In this party, where 35 persons eating and drinking (and thanks God, smiling) during more than four hours, were consumed

Eighteen 35 cm (14‘) pizzas plus a 50x37x4 cm (20’x15’x11/2’) foccacia (nearly, a half pizza/invitee)

Three kilograms (106 oz) of mozzarella (200g – 7oz /pizza)

5 kg (176 oz) of flour (250g – 8.8 oz/pizza)

2 lt of sauce (110g – 4oz/pizza)

700 ml of beer/invitee (quantity of beer divided by quantity of invitees, no division)

400 ml of soda/invitee (quantity of beer divided by quantity of invitees, no division), meaning 1100 ml of liquid by invitee (was a rainy night with 22°C – 71°F)

4 lt of ice cream (220 ml/invitee)

10/12 eucalyptus stems with 60/80 cm (2.5 ft) and 10/15 cm (four/five) inches in diameter

The pizzas were baked at 410/450°C (770/840°F) by something around 1 ½ minutes.

Normal time to reach this temperature in this oven 11/2, 2 hours (did not happen this time)



Lessons learned



Always be positive (truly positive and do not so far optimistic).

Be prepared to little plan deviations.

Anticipate your needs and prepare your equipment (clean the oven, verify the firewood, take a look at your fire tools)

Prepare the dough as normal.
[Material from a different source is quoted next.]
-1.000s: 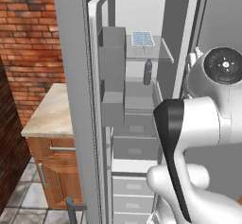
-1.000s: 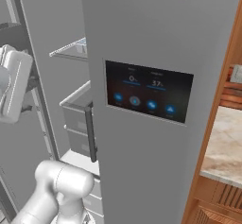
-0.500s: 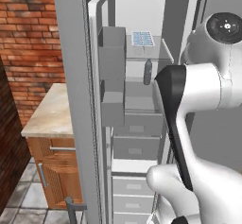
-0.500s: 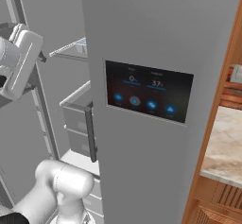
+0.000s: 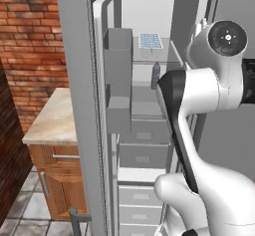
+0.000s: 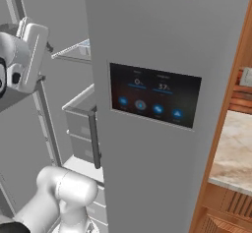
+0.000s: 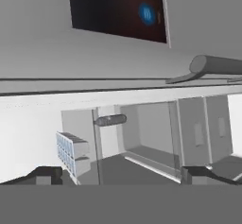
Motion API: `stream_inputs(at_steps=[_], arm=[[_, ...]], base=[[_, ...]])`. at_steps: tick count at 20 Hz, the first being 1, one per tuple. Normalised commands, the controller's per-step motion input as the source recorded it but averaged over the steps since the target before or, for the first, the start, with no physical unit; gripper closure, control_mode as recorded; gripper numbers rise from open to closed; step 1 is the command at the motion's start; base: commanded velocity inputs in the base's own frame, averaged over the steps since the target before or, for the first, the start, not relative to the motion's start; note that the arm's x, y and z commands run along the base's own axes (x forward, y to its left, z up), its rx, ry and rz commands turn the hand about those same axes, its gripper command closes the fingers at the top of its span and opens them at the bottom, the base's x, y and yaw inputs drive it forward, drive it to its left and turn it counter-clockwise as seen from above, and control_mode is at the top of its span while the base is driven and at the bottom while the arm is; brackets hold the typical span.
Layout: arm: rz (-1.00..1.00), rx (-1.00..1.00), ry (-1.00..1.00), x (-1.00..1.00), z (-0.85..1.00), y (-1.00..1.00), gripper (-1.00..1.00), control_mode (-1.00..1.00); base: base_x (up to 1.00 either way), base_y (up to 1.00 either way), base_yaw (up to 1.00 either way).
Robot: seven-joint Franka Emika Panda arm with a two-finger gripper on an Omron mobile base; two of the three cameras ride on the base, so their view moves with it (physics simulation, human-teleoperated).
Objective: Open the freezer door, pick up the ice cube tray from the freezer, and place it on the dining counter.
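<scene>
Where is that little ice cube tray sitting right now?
In the left base view, the ice cube tray lies on the freezer's top shelf, above the dark bottle.

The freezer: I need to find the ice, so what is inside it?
Inside the freezer, the ice cube tray lies on the top shelf, a dark bottle stands below, and grey drawers sit lower. The arm covers the right side; drawer contents are hidden.

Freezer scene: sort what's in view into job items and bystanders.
Job items: freezer door, swung open; ice cube tray on the upper shelf of the freezer; tool, open.

Bystanders: dark bottle; touchscreen door; small marble-topped cabinet.
</scene>
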Motion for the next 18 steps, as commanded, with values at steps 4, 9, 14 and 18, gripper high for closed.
stream_inputs(at_steps=[4, 9, 14, 18], arm=[[0.04, -0.01, -0.16, 0.44, -0.01, 0.00, -1.00, -1.00], [0.01, 0.00, -0.01, 0.57, 0.00, -0.01, -1.00, -1.00], [0.00, 0.00, 0.06, 0.63, 0.00, 0.00, -1.00, -1.00], [-0.05, 0.00, 0.10, 0.68, 0.00, 0.08, -1.00, -1.00]], base=[[0.00, 0.00, 0.00], [0.00, 0.00, 0.00], [0.00, 0.00, 0.00], [0.00, 0.00, 0.00]])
Calculate the necessary quantity. Go to the safe side.

Divide and organize the toppings.

All the toppings will be at ambient temperature when being used.

Prepare something special or any activity to the children.

Know your oven.

Prepare and maintain the fire going on. Do not over charge it. Give space to the flux/flow follow the natural path.

A lot of little embers will do a better job than few coarse ones.

Have something/same place to discard the unnecessary coals.

Take out the dough from the refrigerator just when necessary to slightly reach the ambient temperature.

Have a list with the pizza type, topping and order to be baked.

The peel/peels will be clean and maintained in place.

Verify that the semolina/cornmeal/flour or any that you will use to slip the pizza on the peel is near of this last.

Be sure that the unbaked pizza runs free on the peel (by shaking the peel)

Transfer the pizza from peel to the oven hearth with little movements of the peel to front and rear (this will maintain the pizza shape).

Know where the baked pizza is going when coming out of the oven.

Prepare several wood/cardboard pizza containers.

Identify who, when and where is going to slice/serve the pizza.

Show your invitees where the drinks are. Or ask to somebody to serve them.

Somebody will need open the main door to receipt the invitees, specially the last ones.

Remember that will be not easy to have a pair of seconds to eat some slice. May be you could give a bit at your wife´s slice.

Will be easy to spend a second drinking some beer. Beer is never too much or too cold.

Many single seconds without none pair of seconds equal oven movement and pizza dropping. Be carefully.